After setting $\sin(z) = \frac{e^{iz}-e^{-iz}}{2i} = 2$, I proceeded with some further manipulation:
$e^{iz}-e^{-iz} = 4i$
$e^{i(a+bi)}-e^{-i(a+bi)} = 4i$
$e^{-b+ai}-e^{b-ai} = 4i$
$e^{-b}\cdot (\cos(a)+i\sin(a))-e^{b}\cdot (\cos(-a)+i\sin(-a)) = 4i$
$\underbrace{e^{-b}\cdot \cos(a) - e^{b}\cdot \cos(-a)}_{\text{0}} + e^{-b}\cdot i\sin(a) -e^{b}\cdot i\sin(-a) = 4i$
$e^{-b}\cdot \cos(a) - e^{b}\cdot \cos(a) = 0$ can further be simplified to due to cosine being an even function.
Thus $\cos(a) \cdot (e^{-b}-e^{b}) = 0$ and
$a= \frac{\pi}{2}+k\pi; k \in \mathbb{Z}$ or $b = 0$.
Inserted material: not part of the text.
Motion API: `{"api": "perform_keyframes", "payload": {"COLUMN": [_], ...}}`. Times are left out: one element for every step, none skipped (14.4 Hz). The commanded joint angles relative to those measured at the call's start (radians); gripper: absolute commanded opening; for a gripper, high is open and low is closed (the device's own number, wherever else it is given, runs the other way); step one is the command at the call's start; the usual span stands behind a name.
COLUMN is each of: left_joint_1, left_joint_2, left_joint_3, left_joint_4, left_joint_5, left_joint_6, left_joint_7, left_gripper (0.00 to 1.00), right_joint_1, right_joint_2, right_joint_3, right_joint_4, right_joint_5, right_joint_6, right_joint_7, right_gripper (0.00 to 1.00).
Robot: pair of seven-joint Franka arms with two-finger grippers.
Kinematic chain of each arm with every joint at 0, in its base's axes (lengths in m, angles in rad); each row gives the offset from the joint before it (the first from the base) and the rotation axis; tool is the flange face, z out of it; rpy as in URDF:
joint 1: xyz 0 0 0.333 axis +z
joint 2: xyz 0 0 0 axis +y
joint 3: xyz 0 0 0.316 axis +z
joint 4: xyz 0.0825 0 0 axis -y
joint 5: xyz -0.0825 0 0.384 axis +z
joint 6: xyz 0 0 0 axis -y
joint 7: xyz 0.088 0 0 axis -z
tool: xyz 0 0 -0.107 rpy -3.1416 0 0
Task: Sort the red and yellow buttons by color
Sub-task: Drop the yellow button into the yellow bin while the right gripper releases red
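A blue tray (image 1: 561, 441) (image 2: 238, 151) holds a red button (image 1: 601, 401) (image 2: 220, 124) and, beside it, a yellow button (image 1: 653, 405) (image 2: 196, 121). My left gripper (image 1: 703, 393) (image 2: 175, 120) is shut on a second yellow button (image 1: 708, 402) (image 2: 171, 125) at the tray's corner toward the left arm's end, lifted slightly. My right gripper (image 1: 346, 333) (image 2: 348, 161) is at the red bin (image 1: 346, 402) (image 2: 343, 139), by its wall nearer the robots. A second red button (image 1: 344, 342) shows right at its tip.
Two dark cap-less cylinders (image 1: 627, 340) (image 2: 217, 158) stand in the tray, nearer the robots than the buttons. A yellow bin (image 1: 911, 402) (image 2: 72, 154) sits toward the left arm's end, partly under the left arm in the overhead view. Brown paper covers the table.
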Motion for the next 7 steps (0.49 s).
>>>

The imaginary part can be simplified to
$e^{-b}\cdot i\sin(a) - e^{b}\cdot i\sin(-a) = 4i$
$e^{-b}\cdot \sin(a) + e^{b}\cdot \sin(a) = 4$
$\sin(a) \cdot (e^{-b} + e^{b}) = 4$
Now if $b = 0$ then $\\sin(a) \cdot (2) = 4$ and there is no $a \in \mathbb{R}$ that would produce the required identity.
Likewise if $b \neq 0$, then $a= \frac{\pi}{2}+k\pi; k \in \mathbb{Z}$. In this case we get $0 \cdot (e^{-b} + e^{b}) = 4$ and again there is no $b \in \mathbb{R}$ that would suffice.
But apparently there is a solution so I must be making a mistake somewhere? I'd be grateful for any hint.